Hervorming lokaal belastinggebied
Op 14 februari 2018 ondertekenden het Rijk, gemeenten, provincies en waterschappen een interbestuurlijk programma (IBP) met bijbehorende gezamenlijke agenda. Uitgangspunt hierbij is dat de maatschappelijke opgaven van nu zich manifesteren op lokaal, regionaal, nationaal, Europees en mondiaal niveau. Vaak spelen ze op meerdere schaalniveaus tegelijk en liggen oplossingen niet in het bereik van één overheidslaag. Een toenemend aantal maatschappelijke opgaven is alleen op te lossen wanneer gemeenten, provincies, waterschappen en Rijk als één overheid samenwerken richting partners. Over de fiscale thema’s zijn in het IBP de volgende procesafspraken gemaakt:
- Decentrale belastingstelsels hebben regulier onderhoud nodig om in goede staat te blijven en toekomstbestendig te zijn. Rijk en mede overheden gaan aan dit onderhoud werken en verkennen daarnaast de mogelijkheden die decentrale belastingstelsels bieden om de realisatie van gezamenlijke ambities te faciliteren.
- Eventuele knelpunten op het niveau van zowel de Rijksoverheid als de mede overheden in de fiscale regelgeving die belangrijke doelstellingen van zowel Rijk als decentrale overheden in de weg staan (bijvoorbeeld op het gebied van duurzaamheid en de circulaire economie) worden geïnventariseerd om te bezien of er, met inachtneming van bestaande wet- en regelgeving, oplossingen kunnen worden geboden.
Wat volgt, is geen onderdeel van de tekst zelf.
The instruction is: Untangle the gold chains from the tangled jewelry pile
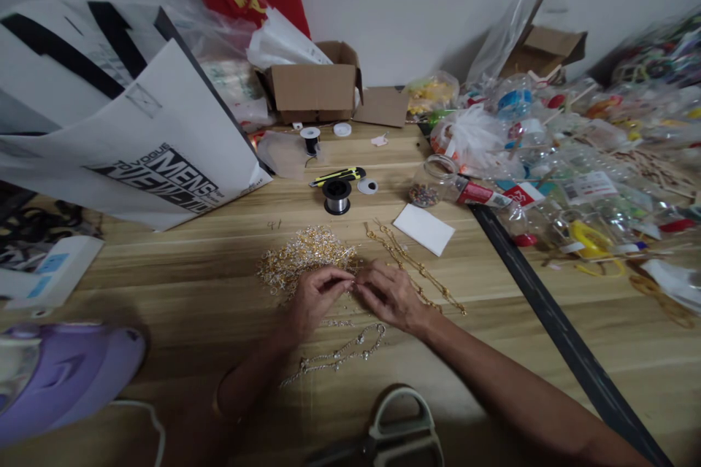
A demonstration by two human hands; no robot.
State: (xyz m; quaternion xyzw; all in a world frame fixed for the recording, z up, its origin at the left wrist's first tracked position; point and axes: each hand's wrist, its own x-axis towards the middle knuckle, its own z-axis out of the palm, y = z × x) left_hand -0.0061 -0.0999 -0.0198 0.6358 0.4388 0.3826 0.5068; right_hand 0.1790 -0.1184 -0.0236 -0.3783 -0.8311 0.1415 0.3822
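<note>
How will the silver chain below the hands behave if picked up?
Probably floppy: the silver chain lies in loose curves on the table. Likely light, as its links look thin. Dragged, it might snag the gold pile by the left hand.

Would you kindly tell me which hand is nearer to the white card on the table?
Right. The right hand lies just below and left of the white card; the left hand is farther left, by the bead pile.
</note>
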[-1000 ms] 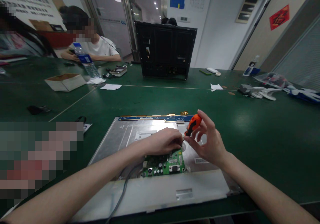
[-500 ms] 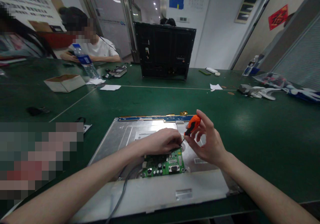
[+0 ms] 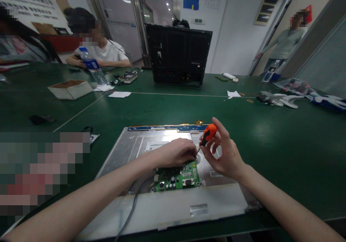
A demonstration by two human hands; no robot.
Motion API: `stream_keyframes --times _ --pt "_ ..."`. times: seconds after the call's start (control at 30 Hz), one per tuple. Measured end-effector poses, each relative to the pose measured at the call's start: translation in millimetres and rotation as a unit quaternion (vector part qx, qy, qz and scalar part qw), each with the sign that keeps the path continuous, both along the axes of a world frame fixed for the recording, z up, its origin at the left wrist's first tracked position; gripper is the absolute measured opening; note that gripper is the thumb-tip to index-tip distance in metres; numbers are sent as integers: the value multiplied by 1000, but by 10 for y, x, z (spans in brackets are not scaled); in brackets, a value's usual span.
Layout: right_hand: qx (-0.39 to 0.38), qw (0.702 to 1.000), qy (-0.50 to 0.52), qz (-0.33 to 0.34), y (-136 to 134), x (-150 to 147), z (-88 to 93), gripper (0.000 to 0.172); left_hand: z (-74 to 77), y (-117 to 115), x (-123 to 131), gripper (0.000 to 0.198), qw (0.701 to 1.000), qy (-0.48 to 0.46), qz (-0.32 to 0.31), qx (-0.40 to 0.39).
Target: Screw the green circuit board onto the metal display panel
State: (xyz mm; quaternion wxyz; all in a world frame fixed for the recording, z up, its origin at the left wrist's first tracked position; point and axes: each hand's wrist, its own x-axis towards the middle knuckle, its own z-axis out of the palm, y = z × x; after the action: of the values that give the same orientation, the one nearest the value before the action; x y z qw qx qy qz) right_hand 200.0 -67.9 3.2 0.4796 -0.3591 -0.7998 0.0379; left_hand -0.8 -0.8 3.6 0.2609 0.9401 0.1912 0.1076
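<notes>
Two hands met over the bare metal monitor panel (image 3: 129, 152). Our right hand (image 3: 224, 155) was clamped on the orange screwdriver (image 3: 207, 134), tip at the 1 o'clock corner of the green circuit board (image 3: 178, 179). Our left hand (image 3: 175, 152) curled on the board's top edge; whether it gripped anything we could not tell. The board still sat mounted, so we judged work remained. Open table (image 3: 283, 134) lay from 12 to 3 o'clock, its edge close at 6.
</notes>
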Motion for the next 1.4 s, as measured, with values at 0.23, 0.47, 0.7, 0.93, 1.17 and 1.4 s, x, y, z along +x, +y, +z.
stream_keyframes --times 0.23,0.47,0.7,0.93,1.17,1.4 --pt "14 999 -16 -25 28 14 -21 81 -10 7 13 6 1000 12 9 28" --pt "-10 1000 2 -8 -20 -5 7 87 -24 -5 -2 6 1000 7 13 14" --pt "-15 1000 -1 -27 2 4 -12 87 -7 -11 6 12 1000 9 5 -1" --pt "-10 1000 -9 -8 11 8 -11 84 -23 -9 13 6 1000 7 7 29" --pt "-24 1000 -5 17 -9 4 21 82 -13 -16 9 6 1000 -9 7 29" --pt "-15 1000 2 20 25 1 -11 84 -50 1 4 4 1000 1 6 23"
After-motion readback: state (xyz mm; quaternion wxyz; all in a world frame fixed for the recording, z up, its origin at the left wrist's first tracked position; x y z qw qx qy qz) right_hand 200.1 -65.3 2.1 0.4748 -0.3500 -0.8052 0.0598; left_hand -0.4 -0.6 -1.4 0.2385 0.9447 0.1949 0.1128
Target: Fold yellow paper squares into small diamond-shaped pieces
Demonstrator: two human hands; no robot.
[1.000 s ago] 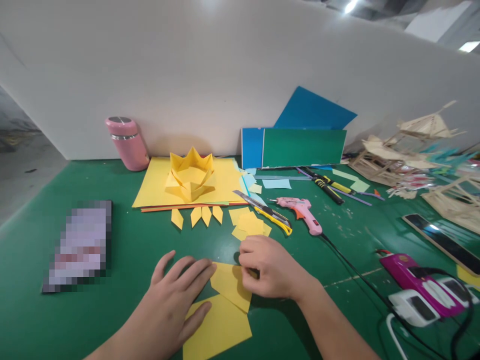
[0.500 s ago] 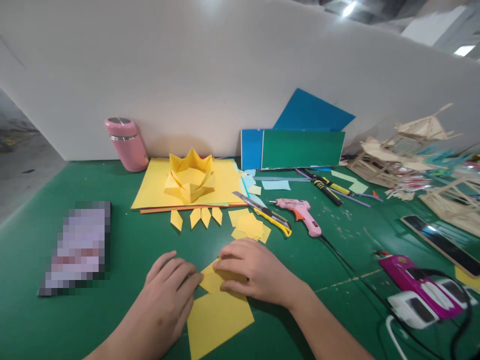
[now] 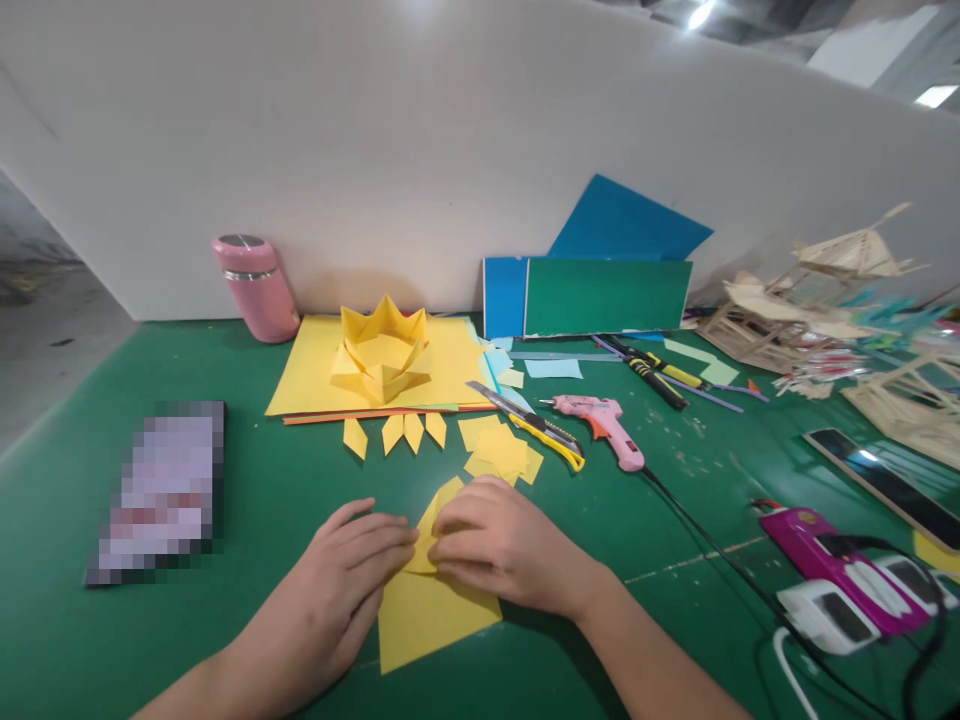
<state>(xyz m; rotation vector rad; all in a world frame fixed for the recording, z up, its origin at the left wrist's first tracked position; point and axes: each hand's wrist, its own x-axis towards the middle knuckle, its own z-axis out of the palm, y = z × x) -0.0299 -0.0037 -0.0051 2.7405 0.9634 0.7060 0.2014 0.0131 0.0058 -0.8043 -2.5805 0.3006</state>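
Note:
A sheet of yellow paper [image 3: 439, 622] lies at the front of the green table, its upper part raised into a folded flap [image 3: 426, 548]. My left hand [image 3: 352, 575] is closed, fingertips pinching the flap's left edge. From the other side, my right hand [image 3: 502, 545] grips the same paper with curled fingers; its thumb is mostly hidden. Just beyond my hands are several small yellow squares [image 3: 499, 450] in a loose pile and a few folded yellow diamonds [image 3: 413, 433] in a row. Behind these, a folded yellow paper crown shape [image 3: 382, 375] stands on stacked yellow sheets [image 3: 300, 375].
Right of the small squares lie a yellow utility knife [image 3: 547, 437], blade out, and a pink glue gun [image 3: 600, 418] with a black cord. A purple power strip [image 3: 847, 575], a phone [image 3: 885, 485] and wooden stick models [image 3: 780, 325] are farther right. At back left stands a pink flask [image 3: 259, 290].
The paper's upper part has been turned into a narrower, upright flap. The lower sheet has shifted away from me, and my left fingers have come closer to my right ones.

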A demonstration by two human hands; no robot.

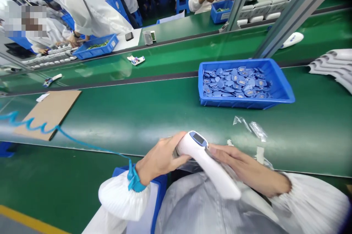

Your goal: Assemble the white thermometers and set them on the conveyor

Bezwaar en beroep bij kwijtschelding
Op dit moment is er geen bezwaar mogelijk tegen een beschikking uitstel van betaling. Tegen een beschikking kwijtschelding van gemeentelijke belastingen is nu administratief beroep bij het college mogelijk. In de toekomst is in beide gevallen eerst bezwaar bij de invorderingsambtenaar mogelijk en is daarna de fiscale rechter bevoegd (rechtbank in eerste aanleg, gerechtshof in hoger beroep en Hoge Raad in cassatie). Deze landelijke wijziging treedt naar verwachting vanaf 2021 in werking.
Onroerende-zaakbelastingen
Het begrotingsbeleid van Almelo is dat de OZB-tarieven worden aangepast met de inflatie, gecorrigeerd met de waardestijging of -daling van het onroerend goed. Voor het jaar 2019 wordt uitgegaan van een indexering van 2,3%. Daarnaast is in de begroting opgenomen een stijging van de OZB opbrengsten conform afspraak bij de perspectiefnota 2015 van 120.000 euro. Dit is het laatste jaar. Deze stijging wordt gecompenseerd met een verlaging van de rioolheffing van 120.000 euro. Deze daling hangt samen met minder water afkoppelen en het verlengen van afschrijvingstermijnen. Omdat de gegevens van de jaarlijkse herwaardering nog niet volledig beschikbaar zijn kunnen de tarieven 2019 op dit moment nog niet definitief worden vastgesteld.
Hondenbelasting
Bij het vaststellen van de begroting 2018 heeft de raad het college opdracht gegeven om bij de begroting 2019 een besluit uit te werken waarin de hondenbelasting in maximaal 2 jaar tijd volledig wordt afgebouwd.Op basis hiervan is in 2019 rekening gehouden met een halvering van het tarief. Vanaf 2020 wordt geen hondenbelasting meer geheven.